##### The records

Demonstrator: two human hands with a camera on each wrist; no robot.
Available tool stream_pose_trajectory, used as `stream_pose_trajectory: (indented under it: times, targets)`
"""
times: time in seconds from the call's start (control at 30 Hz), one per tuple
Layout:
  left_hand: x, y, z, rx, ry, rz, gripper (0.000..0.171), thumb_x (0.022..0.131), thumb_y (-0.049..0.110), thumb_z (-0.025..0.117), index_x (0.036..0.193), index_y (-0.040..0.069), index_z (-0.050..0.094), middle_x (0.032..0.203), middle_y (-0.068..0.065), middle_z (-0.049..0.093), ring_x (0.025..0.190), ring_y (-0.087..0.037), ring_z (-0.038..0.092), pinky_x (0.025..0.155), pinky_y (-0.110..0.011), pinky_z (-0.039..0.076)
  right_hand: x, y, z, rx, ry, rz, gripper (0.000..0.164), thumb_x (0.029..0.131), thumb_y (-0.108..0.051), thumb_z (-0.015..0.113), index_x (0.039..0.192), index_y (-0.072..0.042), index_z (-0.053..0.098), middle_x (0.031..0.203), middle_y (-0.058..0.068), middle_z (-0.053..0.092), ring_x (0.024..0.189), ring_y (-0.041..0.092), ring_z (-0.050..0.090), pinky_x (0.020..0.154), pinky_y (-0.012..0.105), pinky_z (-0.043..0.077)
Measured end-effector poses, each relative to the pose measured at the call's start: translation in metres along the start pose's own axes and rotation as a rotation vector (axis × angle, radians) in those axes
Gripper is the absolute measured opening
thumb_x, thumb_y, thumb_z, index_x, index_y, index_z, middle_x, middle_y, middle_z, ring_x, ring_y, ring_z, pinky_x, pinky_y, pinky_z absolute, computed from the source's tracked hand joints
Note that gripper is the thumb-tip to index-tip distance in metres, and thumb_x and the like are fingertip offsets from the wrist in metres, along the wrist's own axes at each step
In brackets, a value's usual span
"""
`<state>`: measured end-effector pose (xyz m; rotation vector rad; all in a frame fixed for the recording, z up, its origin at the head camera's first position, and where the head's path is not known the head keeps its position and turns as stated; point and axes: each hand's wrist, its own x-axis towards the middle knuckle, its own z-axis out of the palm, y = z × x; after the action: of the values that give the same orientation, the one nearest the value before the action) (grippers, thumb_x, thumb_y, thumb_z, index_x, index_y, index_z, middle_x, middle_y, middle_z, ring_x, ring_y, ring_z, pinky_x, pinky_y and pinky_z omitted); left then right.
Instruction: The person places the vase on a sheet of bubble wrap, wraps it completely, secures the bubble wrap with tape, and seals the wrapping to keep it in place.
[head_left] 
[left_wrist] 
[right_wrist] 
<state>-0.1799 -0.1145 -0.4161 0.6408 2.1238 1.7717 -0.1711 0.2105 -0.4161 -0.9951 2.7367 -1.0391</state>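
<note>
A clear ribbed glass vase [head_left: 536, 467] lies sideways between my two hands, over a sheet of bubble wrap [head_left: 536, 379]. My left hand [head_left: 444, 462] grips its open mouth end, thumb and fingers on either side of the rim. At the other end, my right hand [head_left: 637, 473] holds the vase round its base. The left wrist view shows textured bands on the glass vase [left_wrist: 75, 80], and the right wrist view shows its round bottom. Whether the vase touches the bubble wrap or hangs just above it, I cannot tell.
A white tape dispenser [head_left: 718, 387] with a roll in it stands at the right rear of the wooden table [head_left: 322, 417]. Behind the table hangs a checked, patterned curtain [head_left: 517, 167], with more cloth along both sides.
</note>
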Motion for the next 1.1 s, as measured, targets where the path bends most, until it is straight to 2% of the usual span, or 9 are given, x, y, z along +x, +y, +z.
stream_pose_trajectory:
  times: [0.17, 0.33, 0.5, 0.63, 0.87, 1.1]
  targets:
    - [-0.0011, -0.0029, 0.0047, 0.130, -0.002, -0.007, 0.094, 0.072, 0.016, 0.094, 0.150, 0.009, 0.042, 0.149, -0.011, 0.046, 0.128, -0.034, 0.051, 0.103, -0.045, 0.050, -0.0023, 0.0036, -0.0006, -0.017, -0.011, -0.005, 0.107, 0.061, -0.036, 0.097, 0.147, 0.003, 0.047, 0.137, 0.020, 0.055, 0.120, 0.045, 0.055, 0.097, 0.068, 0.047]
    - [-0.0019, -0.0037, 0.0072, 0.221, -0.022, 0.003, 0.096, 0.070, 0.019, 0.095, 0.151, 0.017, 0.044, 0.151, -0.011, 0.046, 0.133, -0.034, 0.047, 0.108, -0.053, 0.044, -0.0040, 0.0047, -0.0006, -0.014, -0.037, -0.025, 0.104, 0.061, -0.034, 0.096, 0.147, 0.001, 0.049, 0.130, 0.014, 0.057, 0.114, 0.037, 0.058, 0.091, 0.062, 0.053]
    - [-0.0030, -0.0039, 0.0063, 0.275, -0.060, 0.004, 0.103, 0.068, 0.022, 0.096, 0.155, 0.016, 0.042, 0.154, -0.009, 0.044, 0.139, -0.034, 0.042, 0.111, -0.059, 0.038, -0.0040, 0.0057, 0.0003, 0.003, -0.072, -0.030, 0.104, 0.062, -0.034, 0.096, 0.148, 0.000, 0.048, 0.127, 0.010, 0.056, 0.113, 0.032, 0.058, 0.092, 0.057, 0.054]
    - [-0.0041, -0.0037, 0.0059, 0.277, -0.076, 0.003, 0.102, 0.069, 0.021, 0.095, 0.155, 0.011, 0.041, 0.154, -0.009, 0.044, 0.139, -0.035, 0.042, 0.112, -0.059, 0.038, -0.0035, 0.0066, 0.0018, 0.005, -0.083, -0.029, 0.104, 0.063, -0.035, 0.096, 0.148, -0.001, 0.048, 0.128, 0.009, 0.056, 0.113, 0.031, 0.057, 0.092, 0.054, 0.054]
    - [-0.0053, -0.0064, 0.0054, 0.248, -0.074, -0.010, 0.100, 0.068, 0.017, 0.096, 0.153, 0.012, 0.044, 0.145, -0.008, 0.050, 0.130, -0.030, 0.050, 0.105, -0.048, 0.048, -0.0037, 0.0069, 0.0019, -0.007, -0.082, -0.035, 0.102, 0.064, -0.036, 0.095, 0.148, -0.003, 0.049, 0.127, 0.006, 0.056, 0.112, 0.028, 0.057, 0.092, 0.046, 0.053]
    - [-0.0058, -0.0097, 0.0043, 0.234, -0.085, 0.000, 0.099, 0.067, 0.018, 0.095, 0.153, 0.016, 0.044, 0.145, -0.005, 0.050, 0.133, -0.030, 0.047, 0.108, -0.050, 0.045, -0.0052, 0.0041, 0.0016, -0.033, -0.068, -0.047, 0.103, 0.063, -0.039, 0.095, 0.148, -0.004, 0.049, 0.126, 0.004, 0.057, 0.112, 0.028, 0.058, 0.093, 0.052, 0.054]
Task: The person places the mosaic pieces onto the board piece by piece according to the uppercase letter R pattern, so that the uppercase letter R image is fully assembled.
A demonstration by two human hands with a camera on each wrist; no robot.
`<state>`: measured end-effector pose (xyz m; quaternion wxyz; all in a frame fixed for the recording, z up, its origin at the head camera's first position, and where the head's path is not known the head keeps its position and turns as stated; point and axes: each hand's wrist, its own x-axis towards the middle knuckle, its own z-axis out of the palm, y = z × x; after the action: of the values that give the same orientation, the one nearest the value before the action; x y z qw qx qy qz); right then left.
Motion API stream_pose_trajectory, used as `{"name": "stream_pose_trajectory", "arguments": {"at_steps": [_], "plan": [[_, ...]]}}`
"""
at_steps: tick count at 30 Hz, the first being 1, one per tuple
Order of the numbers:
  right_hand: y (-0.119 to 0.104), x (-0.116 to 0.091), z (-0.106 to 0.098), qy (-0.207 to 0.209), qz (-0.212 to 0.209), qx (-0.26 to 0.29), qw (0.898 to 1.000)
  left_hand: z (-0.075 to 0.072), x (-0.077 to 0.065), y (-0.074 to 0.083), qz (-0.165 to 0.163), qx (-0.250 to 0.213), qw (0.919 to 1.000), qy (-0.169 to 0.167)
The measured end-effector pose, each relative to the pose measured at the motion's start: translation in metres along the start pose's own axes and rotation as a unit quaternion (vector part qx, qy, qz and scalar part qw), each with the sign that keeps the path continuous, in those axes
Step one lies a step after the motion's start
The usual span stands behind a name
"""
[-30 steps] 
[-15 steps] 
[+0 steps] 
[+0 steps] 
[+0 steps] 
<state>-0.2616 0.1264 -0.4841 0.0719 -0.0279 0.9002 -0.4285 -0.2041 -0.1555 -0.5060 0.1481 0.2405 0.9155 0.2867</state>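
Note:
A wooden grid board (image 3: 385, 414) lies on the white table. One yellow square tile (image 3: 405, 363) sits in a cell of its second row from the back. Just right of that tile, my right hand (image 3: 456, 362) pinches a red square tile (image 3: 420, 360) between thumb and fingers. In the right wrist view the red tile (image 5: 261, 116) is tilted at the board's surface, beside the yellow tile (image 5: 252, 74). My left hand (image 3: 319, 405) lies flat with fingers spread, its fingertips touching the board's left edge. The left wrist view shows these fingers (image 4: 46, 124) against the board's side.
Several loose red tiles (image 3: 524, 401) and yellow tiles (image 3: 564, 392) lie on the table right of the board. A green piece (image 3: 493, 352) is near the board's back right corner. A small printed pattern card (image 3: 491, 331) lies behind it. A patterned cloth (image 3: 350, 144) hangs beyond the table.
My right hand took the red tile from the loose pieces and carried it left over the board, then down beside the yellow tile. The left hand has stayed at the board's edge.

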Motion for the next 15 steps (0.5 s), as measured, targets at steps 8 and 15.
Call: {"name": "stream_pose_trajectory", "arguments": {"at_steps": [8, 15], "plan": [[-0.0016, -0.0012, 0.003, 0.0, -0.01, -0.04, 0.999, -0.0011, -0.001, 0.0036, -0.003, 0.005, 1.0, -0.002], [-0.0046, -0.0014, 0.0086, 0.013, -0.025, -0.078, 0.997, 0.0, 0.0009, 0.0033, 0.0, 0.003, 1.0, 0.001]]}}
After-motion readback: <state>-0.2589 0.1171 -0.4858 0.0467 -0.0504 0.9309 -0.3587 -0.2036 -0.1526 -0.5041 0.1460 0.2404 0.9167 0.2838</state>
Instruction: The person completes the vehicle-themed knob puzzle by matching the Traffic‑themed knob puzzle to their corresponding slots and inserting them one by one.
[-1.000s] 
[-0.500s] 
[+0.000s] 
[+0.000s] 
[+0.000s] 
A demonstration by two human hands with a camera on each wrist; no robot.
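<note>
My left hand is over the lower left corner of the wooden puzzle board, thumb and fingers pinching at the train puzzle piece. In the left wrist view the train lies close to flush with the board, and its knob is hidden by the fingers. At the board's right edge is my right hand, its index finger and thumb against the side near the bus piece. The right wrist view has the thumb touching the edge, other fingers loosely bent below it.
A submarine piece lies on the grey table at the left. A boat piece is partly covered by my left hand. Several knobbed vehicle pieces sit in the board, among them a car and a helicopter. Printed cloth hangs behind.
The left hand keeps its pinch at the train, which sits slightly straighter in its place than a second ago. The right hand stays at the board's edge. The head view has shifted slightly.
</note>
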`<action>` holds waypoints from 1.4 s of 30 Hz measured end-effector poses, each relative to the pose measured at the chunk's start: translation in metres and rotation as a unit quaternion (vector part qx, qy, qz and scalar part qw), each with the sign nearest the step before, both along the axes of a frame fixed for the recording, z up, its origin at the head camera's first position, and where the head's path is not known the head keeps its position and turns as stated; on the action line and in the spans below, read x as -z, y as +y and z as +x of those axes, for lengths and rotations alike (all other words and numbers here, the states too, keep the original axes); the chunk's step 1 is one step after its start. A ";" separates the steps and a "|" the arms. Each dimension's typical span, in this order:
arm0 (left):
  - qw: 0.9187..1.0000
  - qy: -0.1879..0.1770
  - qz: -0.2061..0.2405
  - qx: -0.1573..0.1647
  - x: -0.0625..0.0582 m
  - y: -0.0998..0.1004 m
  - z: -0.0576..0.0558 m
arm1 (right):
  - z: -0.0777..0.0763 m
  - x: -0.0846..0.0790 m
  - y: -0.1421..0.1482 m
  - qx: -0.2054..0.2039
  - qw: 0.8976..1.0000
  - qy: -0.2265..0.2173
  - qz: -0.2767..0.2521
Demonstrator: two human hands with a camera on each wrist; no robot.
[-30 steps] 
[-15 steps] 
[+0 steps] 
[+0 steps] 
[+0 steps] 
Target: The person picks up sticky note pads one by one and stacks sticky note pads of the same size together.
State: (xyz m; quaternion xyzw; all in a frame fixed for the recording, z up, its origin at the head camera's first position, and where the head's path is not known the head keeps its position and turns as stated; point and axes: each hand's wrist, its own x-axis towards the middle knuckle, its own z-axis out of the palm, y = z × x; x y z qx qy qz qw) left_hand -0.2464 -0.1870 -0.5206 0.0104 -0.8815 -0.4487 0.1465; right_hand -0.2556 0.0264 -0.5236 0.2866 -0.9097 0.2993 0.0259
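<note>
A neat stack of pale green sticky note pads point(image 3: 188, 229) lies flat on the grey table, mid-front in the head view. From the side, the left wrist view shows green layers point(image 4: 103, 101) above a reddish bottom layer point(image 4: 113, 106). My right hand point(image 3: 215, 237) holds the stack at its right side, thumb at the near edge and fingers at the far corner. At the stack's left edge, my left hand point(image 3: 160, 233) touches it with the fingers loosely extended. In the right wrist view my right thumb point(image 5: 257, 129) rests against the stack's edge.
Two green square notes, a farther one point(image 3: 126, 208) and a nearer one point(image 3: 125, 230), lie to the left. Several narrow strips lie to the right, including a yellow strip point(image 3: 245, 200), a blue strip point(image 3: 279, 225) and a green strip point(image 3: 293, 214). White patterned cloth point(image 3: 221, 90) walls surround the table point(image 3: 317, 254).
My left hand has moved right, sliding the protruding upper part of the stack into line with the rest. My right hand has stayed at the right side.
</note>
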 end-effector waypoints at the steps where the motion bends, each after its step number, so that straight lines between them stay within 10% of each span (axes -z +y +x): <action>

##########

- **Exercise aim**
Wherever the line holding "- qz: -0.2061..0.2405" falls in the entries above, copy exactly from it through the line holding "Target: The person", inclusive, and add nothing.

- **Written solution**
  - qz: -0.2061..0.2405
  - qx: -0.1573..0.1647
  - x: -0.0625..0.0582 m
  - y: -0.0998..0.1004 m
  - z: -0.0576..0.0558 m
arm1 (right):
  - z: -0.0777..0.0763 m
  - x: -0.0846..0.0790 m
  - y: -0.1421..0.1482 m
  - qx: -0.2054..0.2039
  - qw: 0.8976..1.0000
  - qy: -0.2265..0.2173
  - qz: -0.2767..0.2521
Demonstrator: two human hands with a camera on each wrist; no robot.
[-30 steps] 
[-15 steps] 
[+0 steps] 
[+0 steps] 
[+0 steps] 
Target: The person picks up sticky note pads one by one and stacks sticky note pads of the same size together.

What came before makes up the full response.